### EXERCISE DESCRIPTION
Filter these entries so that only lines with the word "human" remain.

### SOURCE MATERIAL
______________________________

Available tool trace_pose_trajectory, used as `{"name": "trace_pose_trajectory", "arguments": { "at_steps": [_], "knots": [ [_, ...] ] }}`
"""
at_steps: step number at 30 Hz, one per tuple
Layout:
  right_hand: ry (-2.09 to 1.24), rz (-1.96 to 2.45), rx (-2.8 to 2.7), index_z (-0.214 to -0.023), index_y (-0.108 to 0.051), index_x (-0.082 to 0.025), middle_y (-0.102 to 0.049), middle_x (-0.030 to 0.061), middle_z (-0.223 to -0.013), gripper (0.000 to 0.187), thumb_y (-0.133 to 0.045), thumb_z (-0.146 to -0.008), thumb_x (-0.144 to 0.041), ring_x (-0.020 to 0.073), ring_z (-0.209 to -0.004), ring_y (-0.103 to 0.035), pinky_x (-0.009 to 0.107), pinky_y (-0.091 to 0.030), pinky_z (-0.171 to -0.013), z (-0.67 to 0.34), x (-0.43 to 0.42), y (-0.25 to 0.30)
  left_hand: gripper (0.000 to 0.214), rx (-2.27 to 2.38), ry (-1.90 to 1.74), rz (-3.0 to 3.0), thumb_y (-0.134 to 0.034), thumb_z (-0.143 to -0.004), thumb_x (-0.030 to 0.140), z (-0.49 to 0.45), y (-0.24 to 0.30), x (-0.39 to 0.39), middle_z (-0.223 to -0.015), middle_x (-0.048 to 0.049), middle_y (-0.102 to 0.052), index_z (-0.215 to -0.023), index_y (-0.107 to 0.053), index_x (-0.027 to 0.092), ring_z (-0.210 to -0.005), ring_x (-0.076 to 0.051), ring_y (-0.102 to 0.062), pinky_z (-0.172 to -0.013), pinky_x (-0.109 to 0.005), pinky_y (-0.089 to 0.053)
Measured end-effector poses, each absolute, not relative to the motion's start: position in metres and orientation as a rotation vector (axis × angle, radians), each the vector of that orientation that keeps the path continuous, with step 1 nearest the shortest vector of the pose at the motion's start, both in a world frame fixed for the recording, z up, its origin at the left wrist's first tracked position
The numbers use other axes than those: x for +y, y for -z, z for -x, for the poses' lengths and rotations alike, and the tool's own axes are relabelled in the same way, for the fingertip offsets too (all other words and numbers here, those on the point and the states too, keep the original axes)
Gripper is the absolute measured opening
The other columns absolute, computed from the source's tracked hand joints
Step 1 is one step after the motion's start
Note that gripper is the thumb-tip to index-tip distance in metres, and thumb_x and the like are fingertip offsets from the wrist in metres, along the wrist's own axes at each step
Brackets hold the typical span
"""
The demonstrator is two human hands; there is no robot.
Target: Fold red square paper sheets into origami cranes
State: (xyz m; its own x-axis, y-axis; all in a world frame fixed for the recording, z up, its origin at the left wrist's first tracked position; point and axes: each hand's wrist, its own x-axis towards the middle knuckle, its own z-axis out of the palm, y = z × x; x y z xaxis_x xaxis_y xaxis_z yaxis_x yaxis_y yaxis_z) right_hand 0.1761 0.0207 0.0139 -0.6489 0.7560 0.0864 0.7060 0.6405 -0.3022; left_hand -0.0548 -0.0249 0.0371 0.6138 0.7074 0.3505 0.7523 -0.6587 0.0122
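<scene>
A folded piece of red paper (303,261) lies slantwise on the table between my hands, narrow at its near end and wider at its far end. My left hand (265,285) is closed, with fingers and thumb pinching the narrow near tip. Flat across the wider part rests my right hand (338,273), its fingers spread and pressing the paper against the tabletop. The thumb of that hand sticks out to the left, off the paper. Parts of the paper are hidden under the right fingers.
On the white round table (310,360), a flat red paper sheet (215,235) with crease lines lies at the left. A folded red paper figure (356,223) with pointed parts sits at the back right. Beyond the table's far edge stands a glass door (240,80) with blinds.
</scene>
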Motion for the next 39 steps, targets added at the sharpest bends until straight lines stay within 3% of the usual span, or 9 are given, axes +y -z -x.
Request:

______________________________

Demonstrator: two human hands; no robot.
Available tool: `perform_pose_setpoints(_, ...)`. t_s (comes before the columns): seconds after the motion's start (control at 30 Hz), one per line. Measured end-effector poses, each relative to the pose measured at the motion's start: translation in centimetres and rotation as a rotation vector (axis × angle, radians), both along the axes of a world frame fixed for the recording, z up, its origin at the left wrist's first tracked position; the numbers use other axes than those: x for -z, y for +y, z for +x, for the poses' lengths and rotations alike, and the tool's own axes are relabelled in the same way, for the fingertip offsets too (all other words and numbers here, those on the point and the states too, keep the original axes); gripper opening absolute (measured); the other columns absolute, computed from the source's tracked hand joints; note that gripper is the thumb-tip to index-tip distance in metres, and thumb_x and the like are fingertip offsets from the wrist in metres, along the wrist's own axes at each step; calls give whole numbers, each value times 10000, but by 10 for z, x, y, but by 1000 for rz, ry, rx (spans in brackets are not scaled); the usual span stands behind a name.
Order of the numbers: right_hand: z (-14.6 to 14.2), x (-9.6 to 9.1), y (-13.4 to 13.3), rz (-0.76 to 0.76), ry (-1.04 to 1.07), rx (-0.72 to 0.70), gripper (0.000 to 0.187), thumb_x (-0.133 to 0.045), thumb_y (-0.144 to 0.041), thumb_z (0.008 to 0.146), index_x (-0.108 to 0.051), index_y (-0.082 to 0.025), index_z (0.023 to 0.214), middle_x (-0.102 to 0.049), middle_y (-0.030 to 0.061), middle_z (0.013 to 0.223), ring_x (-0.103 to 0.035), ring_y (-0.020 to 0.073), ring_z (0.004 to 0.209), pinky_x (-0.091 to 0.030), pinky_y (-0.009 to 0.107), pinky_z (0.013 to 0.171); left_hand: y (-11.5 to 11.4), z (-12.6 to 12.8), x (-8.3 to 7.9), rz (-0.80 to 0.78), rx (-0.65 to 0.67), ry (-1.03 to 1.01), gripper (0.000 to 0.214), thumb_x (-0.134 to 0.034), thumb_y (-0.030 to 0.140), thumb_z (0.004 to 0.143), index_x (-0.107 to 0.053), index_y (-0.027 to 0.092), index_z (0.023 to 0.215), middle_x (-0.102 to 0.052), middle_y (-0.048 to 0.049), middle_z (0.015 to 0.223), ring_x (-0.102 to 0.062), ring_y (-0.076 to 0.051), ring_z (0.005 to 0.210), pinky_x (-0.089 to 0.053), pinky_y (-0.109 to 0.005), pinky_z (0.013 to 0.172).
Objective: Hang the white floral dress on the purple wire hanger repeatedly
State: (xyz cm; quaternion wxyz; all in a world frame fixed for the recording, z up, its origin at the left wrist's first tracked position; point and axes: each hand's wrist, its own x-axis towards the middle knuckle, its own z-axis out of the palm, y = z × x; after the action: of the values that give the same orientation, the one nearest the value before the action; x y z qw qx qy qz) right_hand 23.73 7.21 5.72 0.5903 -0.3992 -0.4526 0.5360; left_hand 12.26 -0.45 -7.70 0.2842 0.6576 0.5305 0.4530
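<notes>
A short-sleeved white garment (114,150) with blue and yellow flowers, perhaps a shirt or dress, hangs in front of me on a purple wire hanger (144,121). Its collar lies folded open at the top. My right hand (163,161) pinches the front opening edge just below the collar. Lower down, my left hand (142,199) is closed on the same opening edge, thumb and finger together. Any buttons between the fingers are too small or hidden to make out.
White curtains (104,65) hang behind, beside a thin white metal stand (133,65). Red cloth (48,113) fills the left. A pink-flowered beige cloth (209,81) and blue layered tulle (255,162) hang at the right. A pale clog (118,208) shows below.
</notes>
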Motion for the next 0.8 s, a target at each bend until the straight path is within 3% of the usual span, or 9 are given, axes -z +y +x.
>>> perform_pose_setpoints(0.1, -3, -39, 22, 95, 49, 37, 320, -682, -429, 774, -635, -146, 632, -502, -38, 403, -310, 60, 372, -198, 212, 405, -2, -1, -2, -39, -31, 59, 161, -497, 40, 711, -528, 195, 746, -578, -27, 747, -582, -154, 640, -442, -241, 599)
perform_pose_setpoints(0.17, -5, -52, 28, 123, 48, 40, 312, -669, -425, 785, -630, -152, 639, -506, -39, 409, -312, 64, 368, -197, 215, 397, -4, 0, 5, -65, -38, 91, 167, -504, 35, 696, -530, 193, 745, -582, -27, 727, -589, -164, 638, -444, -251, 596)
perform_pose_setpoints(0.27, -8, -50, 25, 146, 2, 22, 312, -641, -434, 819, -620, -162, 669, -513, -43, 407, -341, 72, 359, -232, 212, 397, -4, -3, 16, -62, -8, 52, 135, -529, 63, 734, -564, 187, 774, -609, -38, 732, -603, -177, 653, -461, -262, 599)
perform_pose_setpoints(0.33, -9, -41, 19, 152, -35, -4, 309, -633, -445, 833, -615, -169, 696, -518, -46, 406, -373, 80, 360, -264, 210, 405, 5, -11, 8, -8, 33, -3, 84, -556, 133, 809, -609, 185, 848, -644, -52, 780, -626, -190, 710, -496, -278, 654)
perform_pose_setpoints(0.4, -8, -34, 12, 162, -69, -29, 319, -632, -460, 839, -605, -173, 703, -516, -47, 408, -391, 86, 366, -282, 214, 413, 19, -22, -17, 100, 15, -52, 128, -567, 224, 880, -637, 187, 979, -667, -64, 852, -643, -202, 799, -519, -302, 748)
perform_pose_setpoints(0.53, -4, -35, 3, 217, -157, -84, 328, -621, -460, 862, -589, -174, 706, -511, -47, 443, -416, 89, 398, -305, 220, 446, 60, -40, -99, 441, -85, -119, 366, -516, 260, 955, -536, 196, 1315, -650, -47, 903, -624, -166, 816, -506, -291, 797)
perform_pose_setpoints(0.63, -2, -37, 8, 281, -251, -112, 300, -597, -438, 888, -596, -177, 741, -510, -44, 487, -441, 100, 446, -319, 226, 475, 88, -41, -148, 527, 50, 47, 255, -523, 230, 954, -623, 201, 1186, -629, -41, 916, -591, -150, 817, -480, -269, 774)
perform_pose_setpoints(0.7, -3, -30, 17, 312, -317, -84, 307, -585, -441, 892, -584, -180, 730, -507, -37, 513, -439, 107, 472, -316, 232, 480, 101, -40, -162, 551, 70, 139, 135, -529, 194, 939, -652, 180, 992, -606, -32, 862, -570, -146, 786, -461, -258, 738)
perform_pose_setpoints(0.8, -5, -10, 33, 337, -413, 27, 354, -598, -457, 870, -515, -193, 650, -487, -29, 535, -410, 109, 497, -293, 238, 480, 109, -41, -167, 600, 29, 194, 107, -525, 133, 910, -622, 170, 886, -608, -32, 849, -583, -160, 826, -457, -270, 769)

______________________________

### ANSWER FOR THIS EXERCISE
The demonstrator is two human hands; there is no robot.
Demonstrator: two human hands; no robot.

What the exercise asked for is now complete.